Despite their best intentions, companies often struggle to develop processes that provide data-driven decisions through partnership across the business. Netflix stands out as a company that excels at deeply integrating its data science teams into all aspects of the company. We spoke with Eli Bressert, Manager, Data Engineering and Analytics at Netflix, to learn more about how they create the culture and processes to support and sustain that integration.
Tell us about your background. What did you study?
I started out studying philosophy as an undergrad in Utrecht, with a desire to understand the basic roots of human knowledge. Taking courses in the history and philosophy of science, I discovered Karl Popper (known for his theory of falsifiability in scientific discourse) and Thomas Kuhn (known for his work on scientific revolutions), who inspired me to shift into science. The transition was tough, as math programs are strong in the Netherlands, so I had to play catch up and teach myself partial differential equations. That catch up turned into a great benefit where I fell in love in maths as well (double majored in astro and maths). But it was worth it, and I ended up focusing in astrophysics. My thirst to get my hands dirty observing the cosmos led me to Hawaii, which houses 13 large telescopes on Maunakea, one of the highest mountains in the world! It was crazy up there. There were nights with 10 -14 feet snow blizzards, and we had to brave the elements to put coolant in the telescopes. Thinking back to it always reminds me of the scene in The Empire Strikes Back where Luke Skywalker falls over sideways in the blizzard. At any rate, working with telescopes is intense – it’s being on the edge of physical human capability.
An X-ray image of a pulsar Eli made while working at the Chandra Space Telescope.
Astrophysics is a common gateway to data science: two members of the Fast Forward Labs research team followed the same path. How did you transition from astrophysics to data science?
After Hawaii, my wife and I moved to Boston, where I worked on making images from the Chandra Space Telescope for popular news outlets like CNN or BBC News. This involved learning color theory to transform spectra we cannot physically perceive (gamma, x-ray, or infrared) into aesthetically pleasing palettes to make space images interpretable. I quickly realized that I could automate most of my work with Python, so my path to Python enlightenment began. In a span of six years I ended up writing two well known astronomy packages with my astro-partner-in-crime (Tom Robitaille), wrote my PhD thesis, and wrote the O’Reilly book about SciPy and NumPy. And the final experience was the gateway drug that made me consider startups. The first startup that I worked with as an advisor was authorea.com, an online service to collaborate in LaTex and simplify the complexity of writing mathematical manuscripts. I loved the energy of the startup world, and joined the Insight Data Science program to give me a nudge into the professional world.
We work closely with Insight, and have mentored fellows on deep learning projects.
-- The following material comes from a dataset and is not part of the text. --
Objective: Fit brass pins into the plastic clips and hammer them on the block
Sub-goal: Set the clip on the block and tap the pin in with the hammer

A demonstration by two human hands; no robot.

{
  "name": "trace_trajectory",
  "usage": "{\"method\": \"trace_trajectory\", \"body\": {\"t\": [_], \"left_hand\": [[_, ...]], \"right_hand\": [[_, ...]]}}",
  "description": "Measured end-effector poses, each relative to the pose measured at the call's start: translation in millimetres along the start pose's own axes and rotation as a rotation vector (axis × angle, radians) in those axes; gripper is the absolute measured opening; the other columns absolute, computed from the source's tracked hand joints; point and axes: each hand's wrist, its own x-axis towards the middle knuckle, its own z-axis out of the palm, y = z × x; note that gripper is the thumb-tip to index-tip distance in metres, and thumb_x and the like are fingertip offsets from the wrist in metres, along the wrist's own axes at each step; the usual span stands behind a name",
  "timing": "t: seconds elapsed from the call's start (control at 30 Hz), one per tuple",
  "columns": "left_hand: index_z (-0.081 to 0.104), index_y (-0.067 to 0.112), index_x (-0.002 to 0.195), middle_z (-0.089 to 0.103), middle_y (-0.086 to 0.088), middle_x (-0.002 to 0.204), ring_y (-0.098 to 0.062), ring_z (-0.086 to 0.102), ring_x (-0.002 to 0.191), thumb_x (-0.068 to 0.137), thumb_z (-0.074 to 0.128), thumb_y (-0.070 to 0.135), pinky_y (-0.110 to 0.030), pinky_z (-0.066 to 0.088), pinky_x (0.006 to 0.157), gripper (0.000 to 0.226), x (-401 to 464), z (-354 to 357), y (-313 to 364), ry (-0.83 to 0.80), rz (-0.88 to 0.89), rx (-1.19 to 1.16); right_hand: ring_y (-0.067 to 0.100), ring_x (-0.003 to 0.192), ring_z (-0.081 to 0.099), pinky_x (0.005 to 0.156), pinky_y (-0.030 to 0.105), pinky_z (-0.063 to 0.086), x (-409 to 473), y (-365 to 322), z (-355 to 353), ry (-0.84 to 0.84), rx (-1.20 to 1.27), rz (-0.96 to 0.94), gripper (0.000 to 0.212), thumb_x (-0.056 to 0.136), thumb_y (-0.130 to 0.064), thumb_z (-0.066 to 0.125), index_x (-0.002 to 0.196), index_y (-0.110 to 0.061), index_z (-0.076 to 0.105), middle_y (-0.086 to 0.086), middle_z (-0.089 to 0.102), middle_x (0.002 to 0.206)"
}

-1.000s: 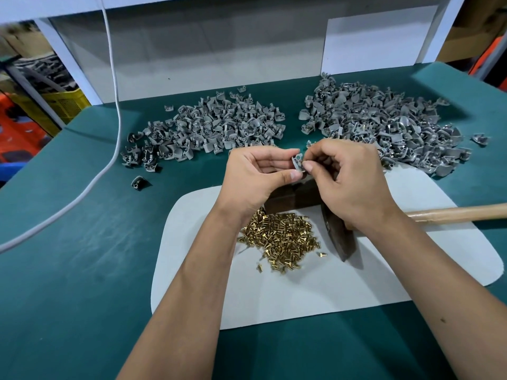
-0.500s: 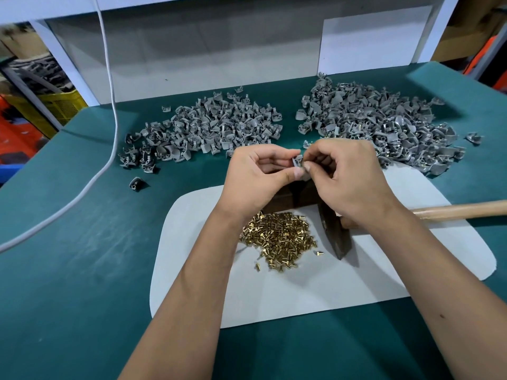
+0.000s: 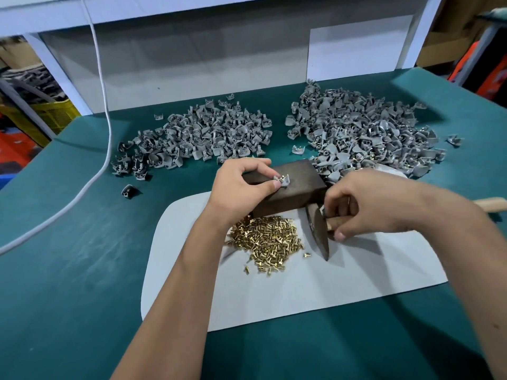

What aspect of the experience was most valuable for you?
I had already spent years developing technical data science skills, so considered Insight to be means to accelerate my network to find a great job. Jake Klamka and his team are highly connected, and I wanted broad exposure to companies across the Bay Area. Moreover, the Insight program has an added benefit: the alumni cohorts usually become good friends and help each other grow collectively as their careers progress. I had the chance to learn from experienced practitioners like Monica Rogati and Hilary Mason and ended up leading a research for Stitch Fix (see a previous blog interview with Stitch Fix Chief Algorithms Officer Eric Colson).
Many consider Netflix to be the poster child for a data-driven company. Is that fact or fiction?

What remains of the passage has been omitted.